An exact reproduction of the data below is expected, free of images.

__INFORMATION PROVIDED__:
__________

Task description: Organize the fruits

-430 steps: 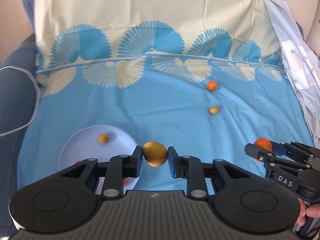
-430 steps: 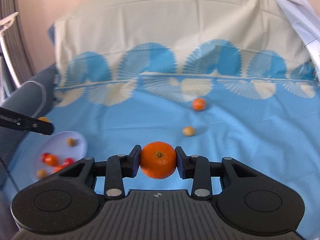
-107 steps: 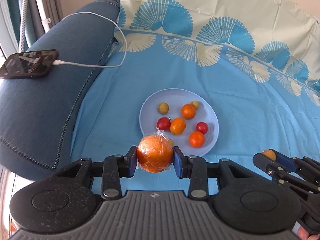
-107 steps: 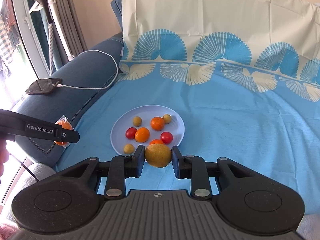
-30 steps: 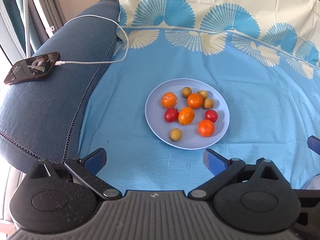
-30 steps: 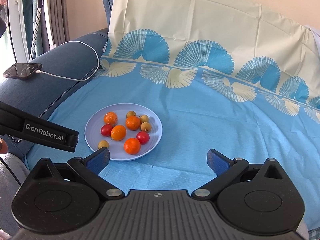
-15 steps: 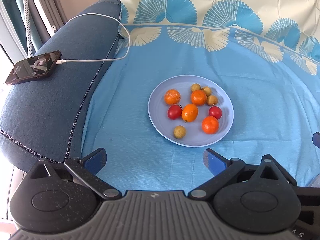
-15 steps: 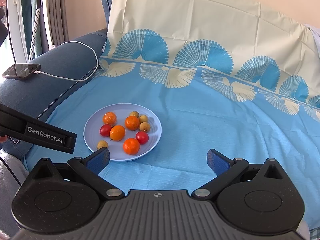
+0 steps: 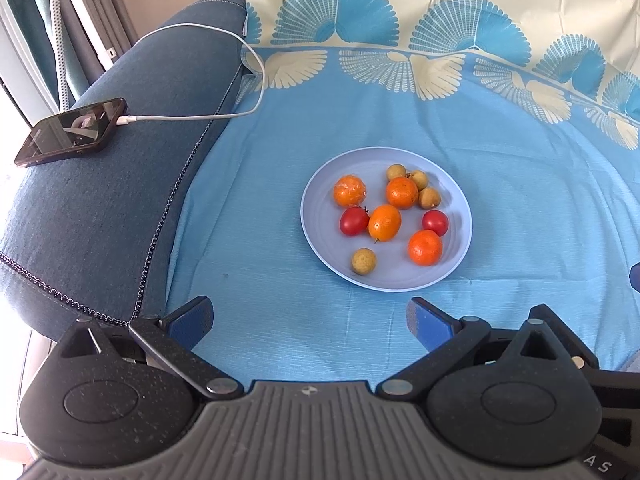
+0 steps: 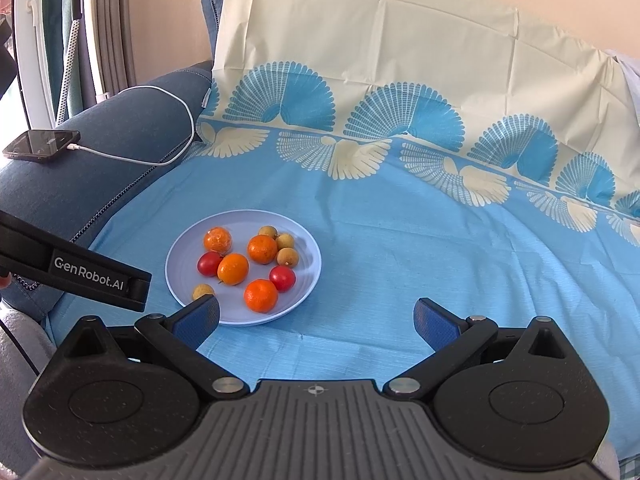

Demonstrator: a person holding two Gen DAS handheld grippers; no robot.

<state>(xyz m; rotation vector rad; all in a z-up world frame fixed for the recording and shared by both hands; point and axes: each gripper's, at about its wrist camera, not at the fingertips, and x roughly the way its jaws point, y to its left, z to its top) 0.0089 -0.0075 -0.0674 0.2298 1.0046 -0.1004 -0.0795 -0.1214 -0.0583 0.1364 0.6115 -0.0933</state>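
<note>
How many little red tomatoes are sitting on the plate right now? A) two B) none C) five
A: the plate holds two red tomatoes, one on its left side and one on its right side; everything else on it is orange or tan.
</note>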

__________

__EXPECTED ANSWER__:
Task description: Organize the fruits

-430 steps: 
-430 steps: 
-107 steps: 
-107 steps: 
-30 steps: 
-30 steps: 
-15 steps: 
-15 steps: 
+0 steps: 
+0 steps: 

Demonstrator: a person holding two Gen DAS handheld grippers; no robot.

<state>(xyz m; rotation vector rad; all in a z-up world frame fixed for the recording and shared by both hands; point and axes: each gripper's, at about its wrist camera, not at the fingertips, and x roughly the way its jaws point, y to its left, z to its top) 0.0089 -0.0075 -0.0674 0.2298 1.0046 -0.1004 -0.0795 -0.1214 -0.0583 0.1364 0.6115 -0.0933</state>
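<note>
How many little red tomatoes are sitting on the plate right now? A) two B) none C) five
A: the plate holds two red tomatoes, one on its left side and one on its right side; everything else on it is orange or tan.
</note>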

Here the output is complete.